What are common uses for Amazon Kinesis Analytics?

1. Generate time series analytics
    # Compute key performance indicators over time periods
    # Combine with static or historical data in S3 or Amazon Redshift

2. Feed real-time dashboard
    # Validate and transform raw data, and then process to calculate meaningful statistics
    # Send processed data downstream for visualization in BI and visualization services.

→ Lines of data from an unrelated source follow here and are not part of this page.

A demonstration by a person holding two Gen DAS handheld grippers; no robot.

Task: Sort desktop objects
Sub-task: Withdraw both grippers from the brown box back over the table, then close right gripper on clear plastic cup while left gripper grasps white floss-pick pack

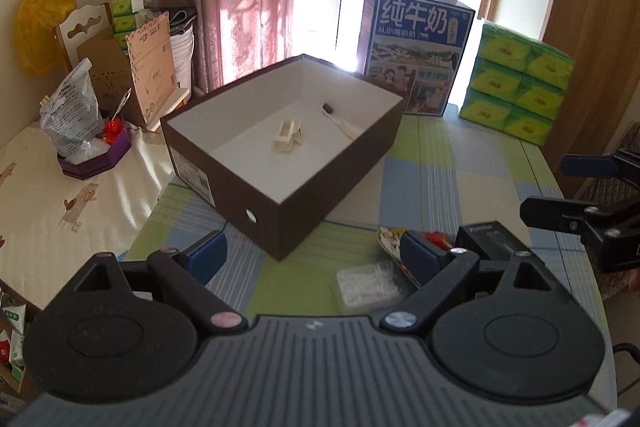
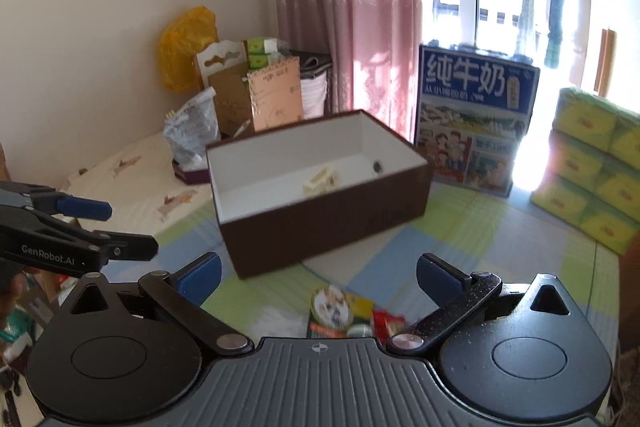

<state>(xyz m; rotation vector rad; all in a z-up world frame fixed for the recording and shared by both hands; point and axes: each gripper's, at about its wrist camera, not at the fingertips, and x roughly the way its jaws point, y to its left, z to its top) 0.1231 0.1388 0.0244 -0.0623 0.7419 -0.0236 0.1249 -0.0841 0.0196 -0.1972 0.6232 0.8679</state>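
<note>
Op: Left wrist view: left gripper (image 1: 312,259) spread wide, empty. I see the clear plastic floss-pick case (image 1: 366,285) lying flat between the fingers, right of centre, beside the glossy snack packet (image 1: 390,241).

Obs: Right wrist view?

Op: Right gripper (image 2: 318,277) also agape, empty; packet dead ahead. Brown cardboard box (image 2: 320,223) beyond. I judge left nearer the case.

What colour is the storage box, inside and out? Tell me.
The storage box is dark brown outside and white inside, shown best in the left wrist view.
</note>
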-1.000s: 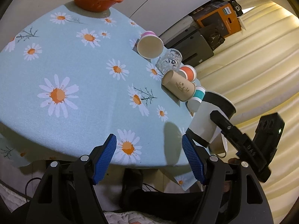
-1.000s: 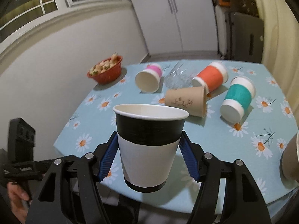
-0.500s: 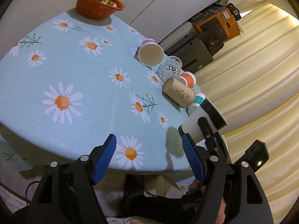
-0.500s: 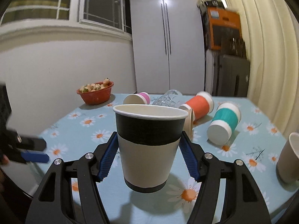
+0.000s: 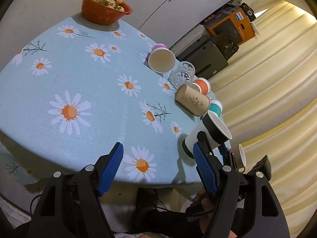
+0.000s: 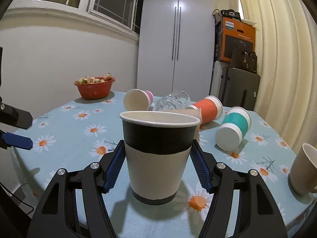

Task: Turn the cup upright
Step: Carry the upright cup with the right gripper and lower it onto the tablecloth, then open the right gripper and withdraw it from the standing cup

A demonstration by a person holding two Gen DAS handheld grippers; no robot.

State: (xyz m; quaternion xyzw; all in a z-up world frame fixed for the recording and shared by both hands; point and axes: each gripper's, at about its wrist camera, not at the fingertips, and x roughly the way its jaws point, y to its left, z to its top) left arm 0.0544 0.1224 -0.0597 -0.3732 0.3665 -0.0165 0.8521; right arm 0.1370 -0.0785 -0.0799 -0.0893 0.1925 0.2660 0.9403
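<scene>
A black-and-white paper cup (image 6: 158, 154) stands upright between the blue pads of my right gripper (image 6: 158, 164), which is shut on it. Its base sits at or just above the daisy tablecloth (image 6: 69, 138) near the front edge. In the left wrist view the same cup (image 5: 206, 136) shows at the table's right edge, with the right gripper behind it. My left gripper (image 5: 158, 166) is open and empty, hovering over the table's near edge (image 5: 59, 170).
Several cups lie on their sides at the back: pink (image 6: 138, 102), orange (image 6: 208, 109), teal (image 6: 233, 129), brown (image 5: 193, 100), plus a glass (image 6: 172, 101). A beige mug (image 6: 303, 170) stands at right. A red bowl (image 6: 95, 87) of food sits far left.
My right gripper has lowered the upright cup from in front of the table down onto or just above the cloth near the edge. My left gripper has barely moved.
</scene>
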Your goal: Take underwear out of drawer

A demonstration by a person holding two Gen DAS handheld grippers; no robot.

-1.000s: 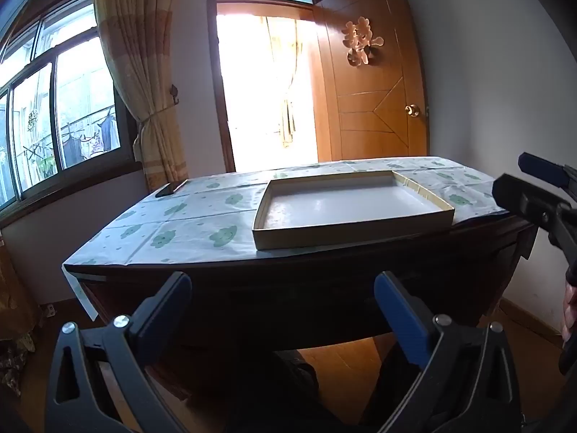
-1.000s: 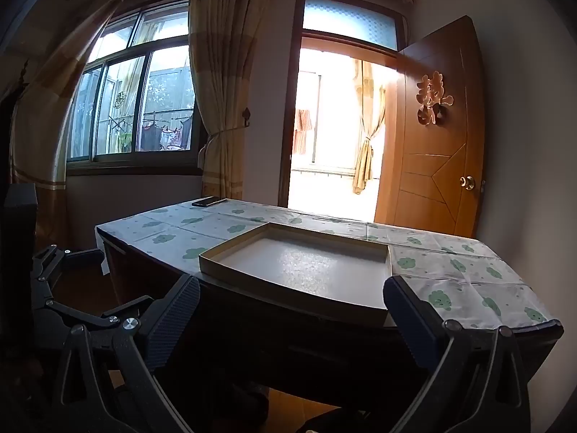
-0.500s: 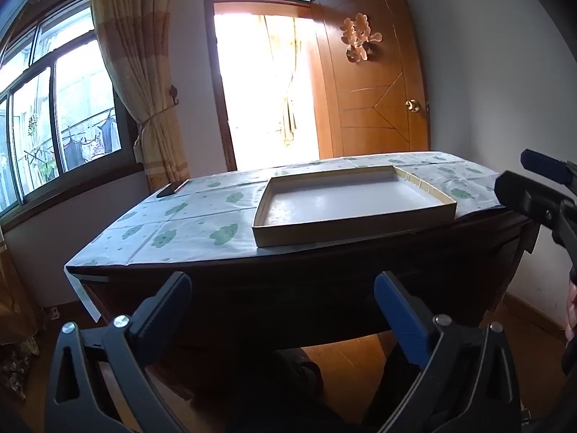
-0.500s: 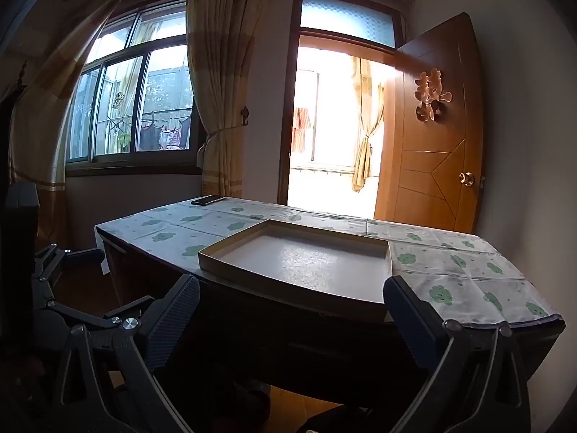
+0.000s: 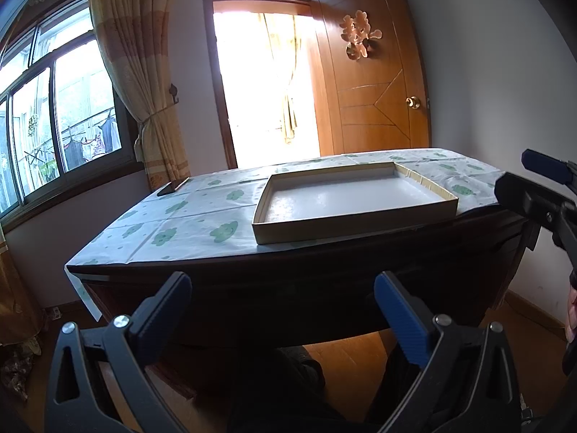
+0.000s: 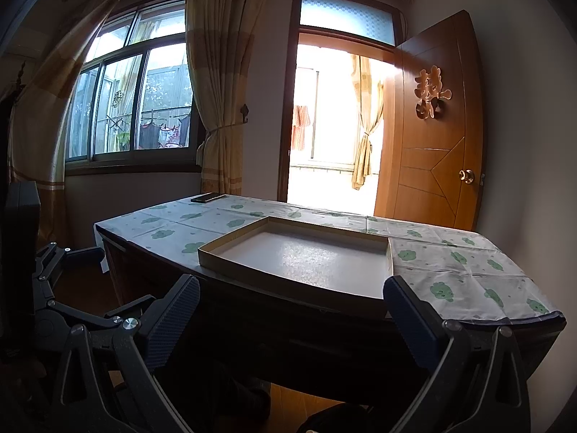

3. Create real-time alarms and notifications
    # Build sequence of events from the stream, like users sessions in a clickstream or app behaviour through logs
    # Identify events (or a series of events) of interest and react to the data through alarms and notifications

How do we aggregate streaming data?

# A common requirement is streaming analytics is to perform a set-based operation(s) (count, average, max, min..) over events that arrive within a specified period of time
# Cannot simply aggregate over an entire table like typical static database
# How do we define a subnet in a potentially infinite stream?
# Windowing functions!

Window concept
# Windows can be tumbling or sliding
# Windows are fixed length




Output record will have the timestamp of the end of the window

Comparing types of windows
# Output created at the end of the window
# The output of the window will be a single event based on the aggregate function used



Amazon Kinesis Analytics Best Practices

1. Managing Applications

1. Set up Cloudwatch Alarms
# MillisBehindLatest metric tracks how far behind the application is from the source
# Alarm on MillisBehindLatest metric.
Consider triggering when 1-hour behind, on a 1-minute average. Adjust accordingly for applications with lower end-to-end processing needs.

2. Increase input parallelism to improve performance
# By default, a single source in-application strem is created
# If application is not keeping up with input stream, consider increasing input parallelism to create multiple source in-application streams

3. Limit number of applications reading from same source
# Avoid ReadProvisionedThroughputExceeded exception
# For an Amazon Kinesis Streams source, limit to 2 total applications
# For an Amazon Kinesis Firehose source, limit to 1 application

2. Defining Input Schema

# Review and adequately test inferred input schema
# Manually update schema to handle nested JSON with greater than 2 levels of depth
# Use SQL functions in your application for unstructured data

3. Authoring Application Code

# Avoid time-based window greater than one hour
# Keep window sizes small during development
# Use smaller SQL queries, with multiple in-application streams, rather than a single, large query


Limits

# Maximum row size in an in-application stream is 50 KB
# Maximum input parallelism is 10 in-application streams.
# Each application supports one streaming source, and one reference data source. The reference data source can be no longer than 1 GB in size.

Price

# Pay only for what you use.
# Charged an hourly rate, based on the average number of Amazon Kinesis Processing Units (KPU) used to run your application.